• [PROBLEM] The full data, repeated exactly, is the only answer needed.

• [EXERCISE DATA]
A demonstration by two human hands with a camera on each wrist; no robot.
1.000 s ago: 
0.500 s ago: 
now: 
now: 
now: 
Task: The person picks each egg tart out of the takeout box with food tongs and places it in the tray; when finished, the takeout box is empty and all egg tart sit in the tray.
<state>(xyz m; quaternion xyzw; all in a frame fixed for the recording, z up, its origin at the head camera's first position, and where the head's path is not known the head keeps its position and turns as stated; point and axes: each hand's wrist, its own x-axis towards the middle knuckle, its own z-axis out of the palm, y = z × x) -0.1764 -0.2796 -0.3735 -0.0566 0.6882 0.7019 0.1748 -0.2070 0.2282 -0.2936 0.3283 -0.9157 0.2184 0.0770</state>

• [OUTPUT OF THE TASK]
A demonstration by two human hands with a camera on each wrist; no robot.
1.000 s ago: 
0.500 s ago: 
now: 
now: 
now: 
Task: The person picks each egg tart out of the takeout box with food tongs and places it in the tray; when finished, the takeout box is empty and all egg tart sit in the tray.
<state>(xyz m; quaternion xyzw; all in a frame fixed for the recording, z up, its origin at the head camera's first position, and where the head's path is not known the head keeps its position and turns as stated; point and axes: each hand's wrist, its own x-axis towards the middle knuckle, its own z-axis out of the palm, y = z × x) -0.1764 -0.2796 -0.3735 -0.0566 0.6882 0.7019 0.1748 -0.2070 0.2282 -0.2936 0.3283 -0.9157 0.2184 0.0770</state>

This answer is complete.